» **WORK ORDER**: Could you filter the material and copy every line where the word "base" occurs?

» **INPUT DATA**:
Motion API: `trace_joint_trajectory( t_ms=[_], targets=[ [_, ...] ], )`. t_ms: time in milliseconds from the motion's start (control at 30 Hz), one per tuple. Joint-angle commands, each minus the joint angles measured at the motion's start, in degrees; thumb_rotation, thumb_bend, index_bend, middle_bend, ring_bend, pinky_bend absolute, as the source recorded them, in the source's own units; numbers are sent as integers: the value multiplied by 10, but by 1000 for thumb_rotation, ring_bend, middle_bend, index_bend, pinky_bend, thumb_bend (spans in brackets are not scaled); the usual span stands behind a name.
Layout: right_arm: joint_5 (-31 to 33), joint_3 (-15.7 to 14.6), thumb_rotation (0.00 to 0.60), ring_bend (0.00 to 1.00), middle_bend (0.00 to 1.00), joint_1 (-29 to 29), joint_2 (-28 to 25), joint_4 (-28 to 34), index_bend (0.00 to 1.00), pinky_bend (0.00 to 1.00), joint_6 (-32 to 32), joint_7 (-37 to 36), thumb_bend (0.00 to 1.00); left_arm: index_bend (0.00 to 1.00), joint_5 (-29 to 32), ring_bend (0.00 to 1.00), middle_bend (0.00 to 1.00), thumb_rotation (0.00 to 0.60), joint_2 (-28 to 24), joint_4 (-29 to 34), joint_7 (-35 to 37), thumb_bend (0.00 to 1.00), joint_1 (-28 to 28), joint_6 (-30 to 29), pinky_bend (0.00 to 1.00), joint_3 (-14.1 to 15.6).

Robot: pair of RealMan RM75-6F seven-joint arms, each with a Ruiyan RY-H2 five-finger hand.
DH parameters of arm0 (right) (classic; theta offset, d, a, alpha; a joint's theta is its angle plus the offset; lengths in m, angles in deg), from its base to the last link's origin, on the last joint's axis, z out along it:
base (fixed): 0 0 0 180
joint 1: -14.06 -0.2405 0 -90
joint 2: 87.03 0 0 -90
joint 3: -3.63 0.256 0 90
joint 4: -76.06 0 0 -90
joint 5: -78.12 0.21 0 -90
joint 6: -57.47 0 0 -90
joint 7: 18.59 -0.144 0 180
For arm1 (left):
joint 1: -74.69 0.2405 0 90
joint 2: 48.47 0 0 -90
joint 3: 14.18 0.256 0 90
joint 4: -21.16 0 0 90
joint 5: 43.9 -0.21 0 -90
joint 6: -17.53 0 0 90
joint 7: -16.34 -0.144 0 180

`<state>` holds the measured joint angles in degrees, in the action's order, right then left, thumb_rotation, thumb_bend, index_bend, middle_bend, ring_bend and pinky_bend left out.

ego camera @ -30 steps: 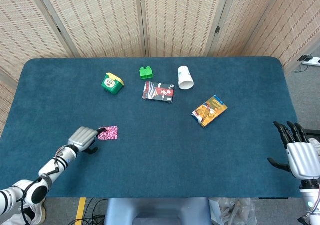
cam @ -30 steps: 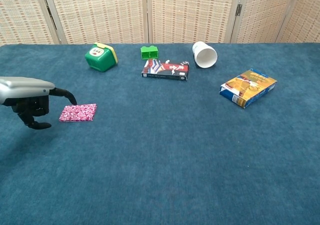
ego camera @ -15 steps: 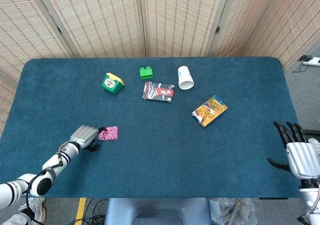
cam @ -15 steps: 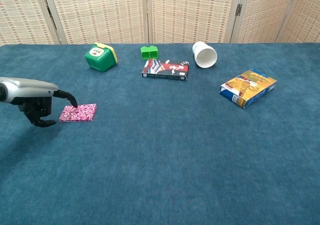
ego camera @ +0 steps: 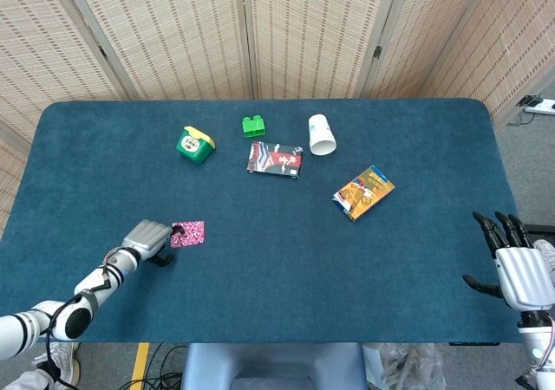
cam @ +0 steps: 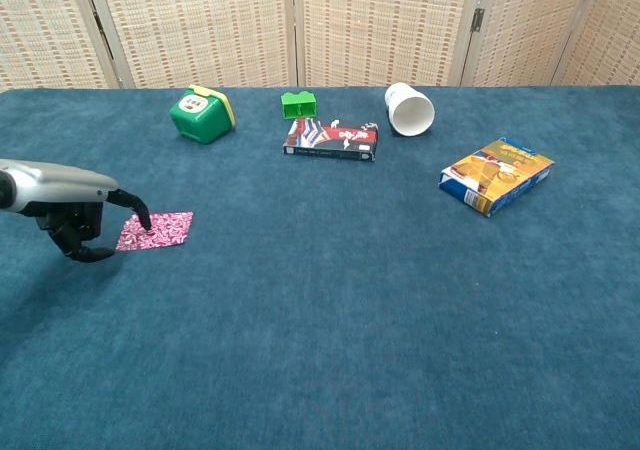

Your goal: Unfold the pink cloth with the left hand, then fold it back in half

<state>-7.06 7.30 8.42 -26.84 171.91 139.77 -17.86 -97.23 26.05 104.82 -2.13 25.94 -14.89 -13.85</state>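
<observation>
— What's the setting?
— A blue carpeted table point(ego camera: 260, 260) fronting woven screens point(ego camera: 173, 35) across the top of the frame.
— And since 1 second ago?
— The left hand point(ego camera: 149, 237) — lower left — has a fingertip point(cam: 144, 220) now on the folded pink cloth point(cam: 157, 231), other fingers curled. The right hand point(ego camera: 517, 269), lower right, stays spread and empty.

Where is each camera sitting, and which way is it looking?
Head view: up high, looking steeply down on the whole blue table; it shows the left hand at the pink cloth and the right hand off the table's right edge.
Chest view: lower, looking forward across the table toward the screen wall; only the left hand shows, a fingertip on the pink cloth.
Shared: the left hand, the cloth, the green container, the white cup.
</observation>
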Motion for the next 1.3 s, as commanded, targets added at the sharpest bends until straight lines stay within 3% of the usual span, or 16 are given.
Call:
trace_joint_trajectory(
  t_ms=[33, 533, 833, 1033, 1300],
  targets=[
    [-1, -1, 600, 15, 189, 1, -1, 0, 35, 0, 2, -1, 0, 254, 3, 956, 962, 503, -5, 10, -3, 480, -3, -2, 1000, 6],
    [-5, -3, 600, 15, 189, 6, -3, -2, 35, 0, 10, -8, 0, 270, -40, 955, 962, 493, -54, 92, 2, 481, -1, -3, 1000, 44],
    [-6, -2, 600, 15, 189, 7, -2, -3, 35, 0, 12, -9, 0, 271, -92, 956, 962, 489, -77, 126, 25, 481, 11, -25, 1000, 44],
    [-4, -2, 600, 14, 189, 7, -1, -4, 37, 0, 10, -9, 0, 269, -107, 956, 962, 485, -63, 97, 49, 481, 18, -58, 1000, 20],
    [2, -2, 600, 15, 189, 9, 0, -6, 38, 0, 9, -12, 0, 259, -82, 955, 962, 481, -11, 22, 45, 481, 11, -54, 1000, 7]
  ],
)
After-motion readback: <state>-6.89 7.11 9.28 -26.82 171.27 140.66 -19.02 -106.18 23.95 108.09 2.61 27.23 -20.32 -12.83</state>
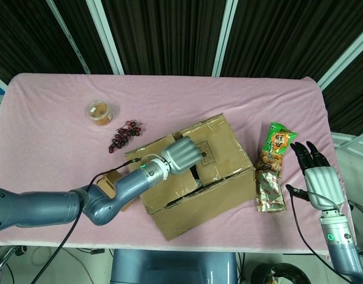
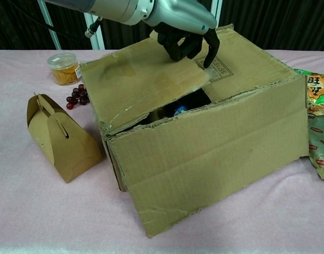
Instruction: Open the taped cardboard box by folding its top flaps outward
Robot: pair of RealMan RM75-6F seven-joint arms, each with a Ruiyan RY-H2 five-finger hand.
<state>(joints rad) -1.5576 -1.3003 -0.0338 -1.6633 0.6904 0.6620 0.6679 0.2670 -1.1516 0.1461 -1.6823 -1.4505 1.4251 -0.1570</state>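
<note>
Your left hand (image 2: 185,37) hooked its curled fingers under the edge of the lifted top flap (image 2: 146,79) of the cardboard box (image 1: 196,177), mid-frame on the pink worktop (image 1: 51,118). Your right hand (image 1: 317,174) hovered empty at lower right, fingers spread, beside two snack packets (image 1: 273,168). Grapes (image 1: 125,135), a jar (image 1: 99,112) and a small carton (image 2: 61,137) sat left of the box.

Left hand on the box flap, right hand idle.
Left hand (image 2: 185,33) curls its fingers over a top flap's edge of the cardboard box (image 2: 214,153); right hand (image 1: 318,175) rests open, well right of it.
</note>
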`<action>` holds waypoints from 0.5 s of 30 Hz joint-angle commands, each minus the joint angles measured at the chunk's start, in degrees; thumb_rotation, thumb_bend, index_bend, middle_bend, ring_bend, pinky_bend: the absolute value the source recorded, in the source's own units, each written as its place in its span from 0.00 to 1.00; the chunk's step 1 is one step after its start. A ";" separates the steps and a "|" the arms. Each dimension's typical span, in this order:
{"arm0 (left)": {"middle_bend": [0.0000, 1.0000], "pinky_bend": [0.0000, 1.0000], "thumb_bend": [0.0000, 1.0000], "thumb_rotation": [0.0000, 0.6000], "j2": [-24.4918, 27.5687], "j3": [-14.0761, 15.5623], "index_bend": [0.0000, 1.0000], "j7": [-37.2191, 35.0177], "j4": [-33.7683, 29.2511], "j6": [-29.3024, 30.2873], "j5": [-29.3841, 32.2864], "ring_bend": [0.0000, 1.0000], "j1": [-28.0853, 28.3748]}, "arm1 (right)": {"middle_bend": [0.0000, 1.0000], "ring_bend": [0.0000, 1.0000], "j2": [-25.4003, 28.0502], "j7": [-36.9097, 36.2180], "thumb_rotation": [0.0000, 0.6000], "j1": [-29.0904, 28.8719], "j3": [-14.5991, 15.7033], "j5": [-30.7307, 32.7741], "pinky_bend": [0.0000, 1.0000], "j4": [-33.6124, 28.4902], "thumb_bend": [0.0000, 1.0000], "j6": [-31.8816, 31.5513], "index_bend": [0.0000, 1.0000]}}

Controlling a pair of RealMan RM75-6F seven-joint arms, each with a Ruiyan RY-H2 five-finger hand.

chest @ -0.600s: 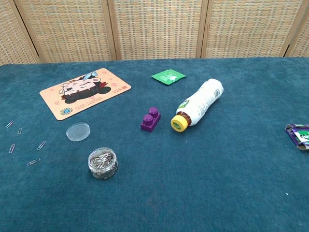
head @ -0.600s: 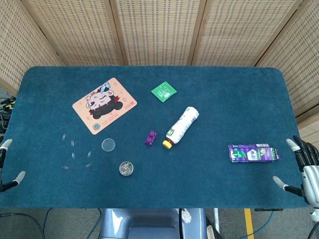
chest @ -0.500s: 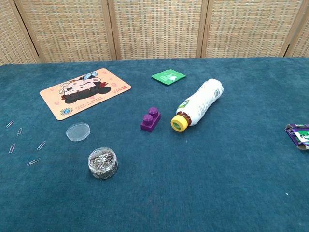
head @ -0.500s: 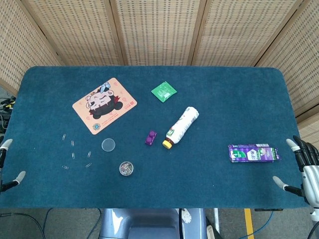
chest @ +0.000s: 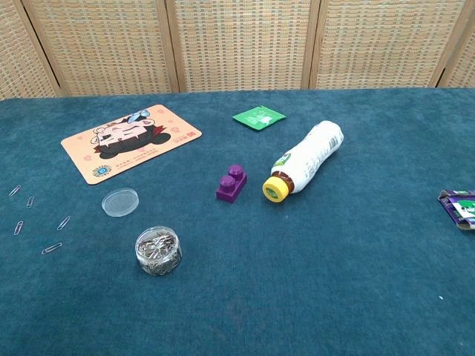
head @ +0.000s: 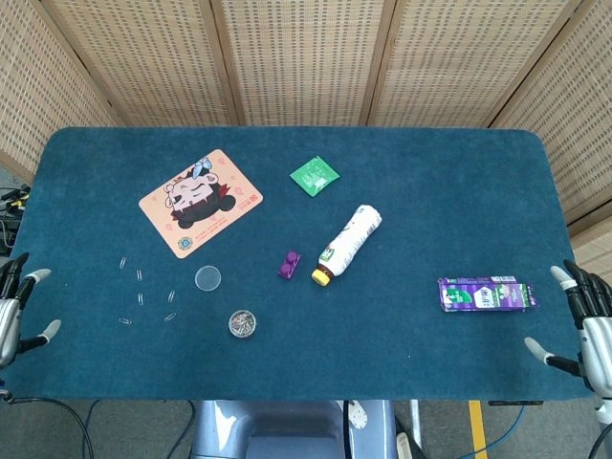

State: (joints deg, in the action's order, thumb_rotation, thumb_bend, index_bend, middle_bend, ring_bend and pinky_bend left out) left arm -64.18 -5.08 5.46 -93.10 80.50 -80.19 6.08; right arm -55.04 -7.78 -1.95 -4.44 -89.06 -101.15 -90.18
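Head view alone shows the left hand (head: 13, 308) and right hand (head: 585, 325) at the table (head: 430, 210) edges, fingers apparently spread, holding nothing. Chest view shows neither, only part of the purple carton (chest: 459, 208).

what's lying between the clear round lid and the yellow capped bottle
Only the purple brick, standing just left of the bottle cap and apart from it. From the lid to the brick is bare blue cloth. The chest view shows it best.

Bare bench (head: 459, 201) is left right of the bottle (head: 348, 243); left of it, passage is narrowed by the purple brick (head: 289, 264).
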 commanded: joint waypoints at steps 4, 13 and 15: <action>0.00 0.00 0.25 1.00 -7.60 2.14 0.38 -8.33 21.52 -13.30 -10.60 0.00 12.43 | 0.00 0.00 -0.48 1.48 1.00 -0.31 -0.54 1.47 0.00 0.02 0.00 0.68 0.05; 0.00 0.00 0.28 1.00 -15.44 5.58 0.45 -11.26 36.07 -19.66 -16.33 0.00 19.47 | 0.00 0.00 -1.78 5.31 1.00 -0.94 -0.82 2.94 0.00 0.14 0.00 2.02 0.05; 0.00 0.00 0.28 1.00 -16.82 5.96 0.47 -10.56 38.26 -20.10 -16.99 0.00 20.34 | 0.00 0.00 -2.01 5.88 1.00 -1.00 -0.82 3.07 0.00 0.12 0.00 2.15 0.05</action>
State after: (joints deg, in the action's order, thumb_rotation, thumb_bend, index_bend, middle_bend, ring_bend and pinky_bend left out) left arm -79.23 0.00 -5.20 -56.95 61.53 -95.91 24.97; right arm -56.89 -2.17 -2.88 -5.26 -86.10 -101.03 -88.14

» **EXERCISE RESULT**:
DH parameters of arm0 (right) (classic; theta offset, d, a, alpha; a joint's theta is its angle plus the offset; lengths in m, angles in deg), from its base to the last link's origin, on the last joint's axis, z out along it:
base (fixed): 0 0 0 180

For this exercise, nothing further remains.